The absolute majority of land we, the Palestinian citizens of the state of Israel since its establishment in 1948, once owned has been confiscated for the benefit of our Jewish co-citizens through a maze of some three dozen laws specifically designed for the purpose. Were it not for the 1976 uprising that has come since to be commemorated as Land Day, we would have lost the remainder. We, nearly one-fifth of the total population of Israel, now own about 3 % of its land. After all, we are dealing with what has been defined by Zionism as ?the land of Israel? in an ethnic sense, a definition that excludes us, Palestinians. The last stroke in the continuing saga of disenfranchisement is the requirement from us to pledge allegiance to Israel as the state of the Jews. And once we take such an oath, it would be up to the same racist crowd to define what constitutes a breach of it, a process inevitably leading to our expulsion one way or the other.

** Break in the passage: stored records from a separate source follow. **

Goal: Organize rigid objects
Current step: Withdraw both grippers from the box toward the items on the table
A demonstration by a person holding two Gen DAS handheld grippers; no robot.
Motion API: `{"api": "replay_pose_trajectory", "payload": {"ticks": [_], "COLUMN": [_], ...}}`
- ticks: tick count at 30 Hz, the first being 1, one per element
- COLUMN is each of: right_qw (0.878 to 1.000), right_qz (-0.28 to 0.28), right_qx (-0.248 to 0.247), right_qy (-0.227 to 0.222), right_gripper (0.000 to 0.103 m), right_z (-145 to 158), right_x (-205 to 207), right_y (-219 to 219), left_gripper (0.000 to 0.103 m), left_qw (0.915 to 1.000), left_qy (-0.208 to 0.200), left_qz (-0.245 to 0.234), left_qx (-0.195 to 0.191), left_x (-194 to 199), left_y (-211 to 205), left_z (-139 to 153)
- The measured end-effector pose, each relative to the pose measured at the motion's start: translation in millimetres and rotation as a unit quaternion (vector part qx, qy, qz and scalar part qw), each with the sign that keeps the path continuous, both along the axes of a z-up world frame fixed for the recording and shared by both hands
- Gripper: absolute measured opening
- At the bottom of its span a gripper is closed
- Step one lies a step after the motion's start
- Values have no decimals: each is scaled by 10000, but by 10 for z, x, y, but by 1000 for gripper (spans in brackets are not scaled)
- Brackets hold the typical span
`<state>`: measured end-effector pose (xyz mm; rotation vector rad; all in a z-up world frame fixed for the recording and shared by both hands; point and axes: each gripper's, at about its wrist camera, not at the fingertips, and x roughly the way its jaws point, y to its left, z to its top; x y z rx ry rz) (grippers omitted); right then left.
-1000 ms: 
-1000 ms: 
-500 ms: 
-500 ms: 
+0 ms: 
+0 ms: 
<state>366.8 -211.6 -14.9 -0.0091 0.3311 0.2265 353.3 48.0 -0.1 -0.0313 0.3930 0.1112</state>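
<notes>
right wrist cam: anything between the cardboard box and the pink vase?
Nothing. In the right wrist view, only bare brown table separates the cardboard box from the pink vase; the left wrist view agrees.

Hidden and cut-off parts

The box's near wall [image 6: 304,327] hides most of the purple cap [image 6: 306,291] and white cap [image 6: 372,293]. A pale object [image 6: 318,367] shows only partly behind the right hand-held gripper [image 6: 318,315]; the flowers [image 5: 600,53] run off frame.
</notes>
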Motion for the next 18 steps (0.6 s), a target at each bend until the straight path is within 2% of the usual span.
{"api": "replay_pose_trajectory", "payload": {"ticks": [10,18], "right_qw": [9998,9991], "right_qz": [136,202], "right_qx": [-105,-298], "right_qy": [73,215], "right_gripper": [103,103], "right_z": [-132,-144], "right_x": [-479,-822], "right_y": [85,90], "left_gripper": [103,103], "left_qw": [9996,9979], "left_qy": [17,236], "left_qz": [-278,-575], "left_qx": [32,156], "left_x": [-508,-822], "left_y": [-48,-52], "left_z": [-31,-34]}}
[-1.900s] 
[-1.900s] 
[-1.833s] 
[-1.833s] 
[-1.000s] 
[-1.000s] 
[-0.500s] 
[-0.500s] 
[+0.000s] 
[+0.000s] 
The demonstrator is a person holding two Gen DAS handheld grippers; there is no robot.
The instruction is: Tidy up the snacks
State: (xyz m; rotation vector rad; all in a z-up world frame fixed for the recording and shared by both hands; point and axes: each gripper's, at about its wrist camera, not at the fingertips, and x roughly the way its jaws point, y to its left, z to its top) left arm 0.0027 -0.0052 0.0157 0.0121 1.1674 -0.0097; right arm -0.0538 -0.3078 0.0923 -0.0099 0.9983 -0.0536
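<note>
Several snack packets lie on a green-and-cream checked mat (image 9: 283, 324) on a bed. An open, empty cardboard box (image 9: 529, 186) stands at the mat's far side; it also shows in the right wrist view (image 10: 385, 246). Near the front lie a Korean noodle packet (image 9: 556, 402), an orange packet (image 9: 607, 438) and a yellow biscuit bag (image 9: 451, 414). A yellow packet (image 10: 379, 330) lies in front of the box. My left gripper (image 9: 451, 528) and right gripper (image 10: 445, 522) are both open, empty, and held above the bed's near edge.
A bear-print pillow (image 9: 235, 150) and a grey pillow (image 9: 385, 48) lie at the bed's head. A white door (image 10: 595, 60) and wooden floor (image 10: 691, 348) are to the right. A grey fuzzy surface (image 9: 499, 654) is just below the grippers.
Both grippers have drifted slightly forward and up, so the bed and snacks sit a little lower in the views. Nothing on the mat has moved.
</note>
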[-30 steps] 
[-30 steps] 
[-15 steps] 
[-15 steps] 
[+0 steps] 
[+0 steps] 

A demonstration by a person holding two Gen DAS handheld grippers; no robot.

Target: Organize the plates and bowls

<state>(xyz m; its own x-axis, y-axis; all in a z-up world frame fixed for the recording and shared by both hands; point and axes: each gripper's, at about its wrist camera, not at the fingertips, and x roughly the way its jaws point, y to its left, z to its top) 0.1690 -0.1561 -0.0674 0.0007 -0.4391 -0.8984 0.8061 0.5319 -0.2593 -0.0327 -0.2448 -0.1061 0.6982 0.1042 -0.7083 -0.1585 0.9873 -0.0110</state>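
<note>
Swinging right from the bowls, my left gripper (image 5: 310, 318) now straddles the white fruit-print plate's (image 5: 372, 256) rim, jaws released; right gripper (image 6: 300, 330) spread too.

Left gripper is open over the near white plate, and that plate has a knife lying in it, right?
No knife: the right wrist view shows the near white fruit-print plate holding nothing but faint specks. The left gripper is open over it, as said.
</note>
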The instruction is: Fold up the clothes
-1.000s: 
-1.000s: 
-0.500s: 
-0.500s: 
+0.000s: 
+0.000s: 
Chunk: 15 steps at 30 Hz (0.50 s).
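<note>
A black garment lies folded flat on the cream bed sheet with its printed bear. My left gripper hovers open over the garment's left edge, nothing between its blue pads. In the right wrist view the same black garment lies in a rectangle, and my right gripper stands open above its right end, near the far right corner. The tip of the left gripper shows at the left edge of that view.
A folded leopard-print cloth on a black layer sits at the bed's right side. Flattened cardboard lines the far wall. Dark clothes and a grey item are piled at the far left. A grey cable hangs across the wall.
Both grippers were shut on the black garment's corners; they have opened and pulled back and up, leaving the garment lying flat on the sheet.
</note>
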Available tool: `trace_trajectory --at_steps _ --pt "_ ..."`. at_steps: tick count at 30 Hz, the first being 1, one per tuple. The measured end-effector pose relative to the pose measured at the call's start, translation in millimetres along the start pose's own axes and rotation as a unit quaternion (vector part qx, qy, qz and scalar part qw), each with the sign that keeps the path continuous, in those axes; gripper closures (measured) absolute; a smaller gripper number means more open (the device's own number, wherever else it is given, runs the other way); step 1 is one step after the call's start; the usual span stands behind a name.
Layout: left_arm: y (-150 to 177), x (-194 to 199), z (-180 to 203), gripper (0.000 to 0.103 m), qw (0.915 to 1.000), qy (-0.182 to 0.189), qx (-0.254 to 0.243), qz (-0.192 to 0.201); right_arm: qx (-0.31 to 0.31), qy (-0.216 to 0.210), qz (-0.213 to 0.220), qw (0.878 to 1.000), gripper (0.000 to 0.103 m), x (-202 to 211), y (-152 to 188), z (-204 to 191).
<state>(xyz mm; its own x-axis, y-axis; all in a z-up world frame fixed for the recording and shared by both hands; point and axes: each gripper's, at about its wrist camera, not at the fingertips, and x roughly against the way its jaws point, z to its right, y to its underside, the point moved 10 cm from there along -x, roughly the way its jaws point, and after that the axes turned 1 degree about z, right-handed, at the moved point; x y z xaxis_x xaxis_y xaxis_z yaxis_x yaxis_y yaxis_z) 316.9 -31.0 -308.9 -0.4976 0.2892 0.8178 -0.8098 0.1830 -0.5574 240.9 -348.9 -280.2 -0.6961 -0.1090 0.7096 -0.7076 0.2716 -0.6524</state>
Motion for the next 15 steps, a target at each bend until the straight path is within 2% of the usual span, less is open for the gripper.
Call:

Beyond such basic discriminatory laws the whole official system and all Zionist civilian structures, many of which are legally entrusted with state-level powers and duties, are imbued with a sense of messianic zeal. Our experience with such bodies is not unlike a preview of the current practices in the Palestinian Occupied Territories where Palestinians are not allowed to drive on roads for settlers. The multitude of new settlements, named ‘Mitzpim’, or hilltop lookouts, are intended to guard the land in Galilee from us, its indigenous population, and they are surrounded by barbwire and interconnected by special roads that bypass our villages. True, we were not prevented from using those roads, but they were of little use to us because they led only to the various settlements.

At the practical level this translates into set rules and regulations that exempt Palestinians like me from all sorts of benefits if they are not openly anti-Arab and anti-Palestinian. Much of this is practiced under the blanket justification of security, the holiest of all holy cows in the country.

AT: What about employment opportunities for Palestinians, in particular, young people?

Dr. K: A psychologist colleague just informed me that he had gone through two years of theoretical and practical training as a lie-detector expert/operator before he found out that one needs to have served in the Israeli armed forces to qualify for a license.

Our youth, unlike Jewish youth, are exempt from the draft. Positions from which they are disqualified on this basis when they seek employment run the gamut from civil aviation all the way down to the manufacturing of ice-cream.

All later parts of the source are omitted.